Please retype the whole listing so that it matches the original exactly.
Dataset section START
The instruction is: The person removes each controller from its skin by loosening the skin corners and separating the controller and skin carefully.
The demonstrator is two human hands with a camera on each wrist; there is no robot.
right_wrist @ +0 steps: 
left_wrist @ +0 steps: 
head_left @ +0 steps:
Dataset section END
* Result:
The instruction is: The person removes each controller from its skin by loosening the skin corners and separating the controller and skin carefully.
The demonstrator is two human hands with a camera on each wrist; there is no robot.
right_wrist @ +0 steps: 
left_wrist @ +0 steps: 
head_left @ +0 steps:

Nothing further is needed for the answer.